Geopolitische Realitäten haben sich verändert
Es ist Fakt, dass sich die geopolitischen Realitäten seit 1945 dramatisch verändert haben. Aus dem geteilten Nachkriegsdeutschland ist ein friedliches, wiedervereinigtes Land entstanden, das immer zur Stelle ist, wenn weltweit Hilfe benötigt wird. Deutschland nimmt unter allen EU-Staaten mit Abstand die meisten Flüchtlinge auf, wenn die Vereinten Nationen bei der Lösung von Konflikten versagen. Zudem finanziert Deutschland die UN nicht nur massiv, sondern war im vergangenen Jahr erstmals weltweit der größte Finanzier von Entwicklungshilfe und verwies die USA auf Platz zwei.

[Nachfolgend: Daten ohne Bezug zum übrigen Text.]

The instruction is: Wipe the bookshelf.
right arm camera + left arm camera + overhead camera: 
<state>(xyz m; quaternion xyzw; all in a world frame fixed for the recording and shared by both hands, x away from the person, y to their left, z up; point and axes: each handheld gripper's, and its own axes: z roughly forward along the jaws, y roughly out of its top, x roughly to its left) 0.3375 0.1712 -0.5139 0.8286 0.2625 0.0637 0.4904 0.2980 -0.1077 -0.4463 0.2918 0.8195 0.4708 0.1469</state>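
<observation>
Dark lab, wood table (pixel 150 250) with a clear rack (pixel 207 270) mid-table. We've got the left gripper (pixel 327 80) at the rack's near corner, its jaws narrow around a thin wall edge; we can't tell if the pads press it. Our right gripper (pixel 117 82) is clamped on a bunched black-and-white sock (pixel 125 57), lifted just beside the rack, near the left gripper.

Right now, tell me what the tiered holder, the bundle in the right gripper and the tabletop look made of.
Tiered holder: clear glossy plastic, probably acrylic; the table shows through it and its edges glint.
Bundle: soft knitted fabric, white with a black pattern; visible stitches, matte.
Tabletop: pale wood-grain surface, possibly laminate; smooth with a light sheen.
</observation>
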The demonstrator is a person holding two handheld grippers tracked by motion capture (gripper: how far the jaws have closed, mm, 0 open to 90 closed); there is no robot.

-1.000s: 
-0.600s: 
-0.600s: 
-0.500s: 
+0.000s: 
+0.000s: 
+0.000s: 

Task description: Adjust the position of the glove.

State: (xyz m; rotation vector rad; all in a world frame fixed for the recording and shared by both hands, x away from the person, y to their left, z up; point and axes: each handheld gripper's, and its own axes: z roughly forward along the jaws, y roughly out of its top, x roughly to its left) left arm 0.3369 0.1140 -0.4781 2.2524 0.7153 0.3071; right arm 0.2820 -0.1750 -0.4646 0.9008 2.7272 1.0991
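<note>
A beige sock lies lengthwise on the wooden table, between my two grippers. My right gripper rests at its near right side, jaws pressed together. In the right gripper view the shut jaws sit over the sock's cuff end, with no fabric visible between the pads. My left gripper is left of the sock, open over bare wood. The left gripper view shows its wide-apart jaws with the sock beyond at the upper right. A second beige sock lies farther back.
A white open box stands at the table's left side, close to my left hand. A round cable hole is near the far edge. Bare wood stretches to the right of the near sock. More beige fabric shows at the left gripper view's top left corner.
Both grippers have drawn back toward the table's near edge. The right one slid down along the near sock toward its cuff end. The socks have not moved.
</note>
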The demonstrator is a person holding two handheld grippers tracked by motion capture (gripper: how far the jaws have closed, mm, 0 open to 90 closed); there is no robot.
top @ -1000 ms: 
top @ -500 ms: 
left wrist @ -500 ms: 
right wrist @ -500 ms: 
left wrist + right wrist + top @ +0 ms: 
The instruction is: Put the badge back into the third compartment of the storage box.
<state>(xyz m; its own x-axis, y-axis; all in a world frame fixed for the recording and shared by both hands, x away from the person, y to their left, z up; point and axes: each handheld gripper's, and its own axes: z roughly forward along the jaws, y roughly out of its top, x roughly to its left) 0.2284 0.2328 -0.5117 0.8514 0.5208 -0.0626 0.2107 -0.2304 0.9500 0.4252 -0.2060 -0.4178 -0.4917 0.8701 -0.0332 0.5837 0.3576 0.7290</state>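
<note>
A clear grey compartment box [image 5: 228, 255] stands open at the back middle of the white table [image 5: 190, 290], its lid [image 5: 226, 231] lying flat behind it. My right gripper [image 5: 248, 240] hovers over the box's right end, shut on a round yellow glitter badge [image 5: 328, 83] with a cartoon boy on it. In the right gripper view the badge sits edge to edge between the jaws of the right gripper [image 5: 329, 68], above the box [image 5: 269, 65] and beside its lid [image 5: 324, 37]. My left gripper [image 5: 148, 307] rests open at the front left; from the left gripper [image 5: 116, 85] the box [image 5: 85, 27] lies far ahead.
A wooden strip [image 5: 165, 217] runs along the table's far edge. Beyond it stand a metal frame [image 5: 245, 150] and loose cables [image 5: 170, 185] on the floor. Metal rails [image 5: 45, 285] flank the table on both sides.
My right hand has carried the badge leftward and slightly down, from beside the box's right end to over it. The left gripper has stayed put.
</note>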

Ein Riese bei den Hilfen, ein Zwerg bei der Mitbestimmung
Natürlich kann man sich keinen Sitz im Sicherheitsrat kaufen, aber das Engagement zeigt die Verantwortung, die Deutschland weltweit übernimmt, und legitimiert die Forderung nach einem überfälligen Umbau des Sicherheitsrates. Seit 2009 arbeiten deutsche Bundesregierungen daran, Deutschland einen ständigen Sitz zu verschaffen, und werden hingehalten. Sogar auf das Vetorecht würde man vorerst verzichten, um der UN die Entscheidung zu erleichtern.
Diese große Reform muss nach der beschämenden Abstimmungsniederlage dringlich auf die Agenda von Bundeskanzler Friedrich Merz und der nächsten Regierungen. Ein Riese bei den Hilfen und ein Zwerg bei der Mitbestimmung – das darf Deutschlands Rolle bei den Vereinten Nationen nicht sein.